For each line of the material, write out an exact copy.

[SOURCE MATERIAL — start]

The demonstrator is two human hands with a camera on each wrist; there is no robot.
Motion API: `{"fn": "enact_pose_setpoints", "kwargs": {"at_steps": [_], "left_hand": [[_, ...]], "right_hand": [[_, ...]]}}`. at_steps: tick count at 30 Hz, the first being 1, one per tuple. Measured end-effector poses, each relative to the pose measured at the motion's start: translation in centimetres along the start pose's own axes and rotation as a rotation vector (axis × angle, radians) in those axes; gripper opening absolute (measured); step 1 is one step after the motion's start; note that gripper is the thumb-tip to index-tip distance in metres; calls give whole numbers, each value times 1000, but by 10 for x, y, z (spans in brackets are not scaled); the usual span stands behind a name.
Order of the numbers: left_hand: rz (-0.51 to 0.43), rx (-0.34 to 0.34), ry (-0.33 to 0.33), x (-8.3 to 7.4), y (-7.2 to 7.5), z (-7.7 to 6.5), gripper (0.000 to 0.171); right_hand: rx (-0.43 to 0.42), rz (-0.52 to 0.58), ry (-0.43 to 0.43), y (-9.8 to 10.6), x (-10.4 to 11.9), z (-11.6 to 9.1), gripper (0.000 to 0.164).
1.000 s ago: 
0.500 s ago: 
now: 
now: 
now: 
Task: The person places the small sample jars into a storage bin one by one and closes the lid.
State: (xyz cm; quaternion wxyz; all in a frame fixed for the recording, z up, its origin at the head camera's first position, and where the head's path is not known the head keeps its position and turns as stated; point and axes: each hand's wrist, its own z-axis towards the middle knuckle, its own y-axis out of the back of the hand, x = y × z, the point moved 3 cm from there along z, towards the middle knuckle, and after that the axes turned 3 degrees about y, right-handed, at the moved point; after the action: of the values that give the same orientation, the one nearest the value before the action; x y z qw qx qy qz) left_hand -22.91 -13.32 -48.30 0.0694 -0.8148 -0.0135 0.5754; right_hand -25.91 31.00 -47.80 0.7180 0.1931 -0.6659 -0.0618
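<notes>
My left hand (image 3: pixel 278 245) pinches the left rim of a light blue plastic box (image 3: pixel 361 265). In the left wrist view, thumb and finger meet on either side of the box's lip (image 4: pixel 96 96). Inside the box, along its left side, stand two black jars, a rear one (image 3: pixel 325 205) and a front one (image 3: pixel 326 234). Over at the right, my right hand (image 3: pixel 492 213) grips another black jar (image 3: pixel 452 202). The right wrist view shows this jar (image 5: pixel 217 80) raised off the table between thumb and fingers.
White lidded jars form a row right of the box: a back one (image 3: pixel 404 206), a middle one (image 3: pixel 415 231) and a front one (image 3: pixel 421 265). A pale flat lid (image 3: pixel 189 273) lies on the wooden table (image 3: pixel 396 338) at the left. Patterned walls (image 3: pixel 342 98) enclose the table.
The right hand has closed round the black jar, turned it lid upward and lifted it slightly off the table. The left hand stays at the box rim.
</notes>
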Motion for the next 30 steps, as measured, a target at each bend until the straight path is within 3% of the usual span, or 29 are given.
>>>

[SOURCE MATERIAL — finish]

_RESPONSE BELOW_
The demonstrator is two human hands with a camera on each wrist; there is no robot.
Motion API: `{"fn": "enact_pose_setpoints", "kwargs": {"at_steps": [_], "left_hand": [[_, ...]], "right_hand": [[_, ...]]}}`. at_steps: tick count at 30 Hz, the first being 1, one per tuple. Measured end-effector poses, each relative to the pose measured at the motion's start: translation in centimetres along the start pose's own axes and rotation as a rotation vector (axis × angle, radians) in those axes; gripper opening absolute (measured); step 1 is one step after the motion's start; note that gripper is the thumb-tip to index-tip distance in metres; calls give whole numbers, each value times 1000, but by 10 for x, y, z (spans in brackets are not scaled); the usual span stands behind a name.
Order of the numbers: left_hand: rz (-0.51 to 0.43), rx (-0.34 to 0.34), ry (-0.33 to 0.33), x (-8.3 to 7.4), y (-7.2 to 7.5), z (-7.7 to 6.5), gripper (0.000 to 0.171); right_hand: rx (-0.43 to 0.42), rz (-0.52 to 0.58), ry (-0.43 to 0.43), y (-9.8 to 10.6), x (-10.4 to 11.9), z (-11.6 to 9.1), gripper (0.000 to 0.164).
1.000 s ago: 
0.500 s ago: 
now: 
now: 
now: 
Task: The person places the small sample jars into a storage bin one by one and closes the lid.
State: (xyz cm; quaternion wxyz; all in a frame fixed for the recording, z up, its origin at the head camera's first position, and where the head's path is not known the head keeps its position and turns as stated; point and axes: each hand's wrist, its own z-axis towards the middle knuckle, its own y-axis out of the back of the hand, x = y × z, the point moved 3 cm from there along z, towards the middle knuckle, and after that the axes turned 3 degrees about y, right-handed, at the moved point; after the action: of the values that give the same orientation, the one nearest the value before the action; x y z qw qx qy qz) left_hand -22.91 -13.32 -48.30 0.0694 -0.8148 -0.0135 0.5754; right_hand -25.91 31.00 -47.80 0.7180 0.1931 -0.6659 -0.0618
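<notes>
My left hand (image 3: pixel 278 245) pinches the left rim of a light blue plastic box (image 3: pixel 361 265). In the left wrist view, thumb and finger meet on either side of the box's lip (image 4: pixel 96 96). Inside the box, along its left side, stand two black jars, a rear one (image 3: pixel 325 205) and a front one (image 3: pixel 326 234). Over at the right, my right hand (image 3: pixel 492 213) grips another black jar (image 3: pixel 452 202). The right wrist view shows this jar (image 5: pixel 217 80) raised off the table between thumb and fingers.
White lidded jars form a row right of the box: a back one (image 3: pixel 404 206), a middle one (image 3: pixel 415 231) and a front one (image 3: pixel 421 265). A pale flat lid (image 3: pixel 189 273) lies on the wooden table (image 3: pixel 396 338) at the left. Patterned walls (image 3: pixel 342 98) enclose the table.
The right hand has closed round the black jar, turned it lid upward and lifted it slightly off the table. The left hand stays at the box rim.
</notes>
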Motion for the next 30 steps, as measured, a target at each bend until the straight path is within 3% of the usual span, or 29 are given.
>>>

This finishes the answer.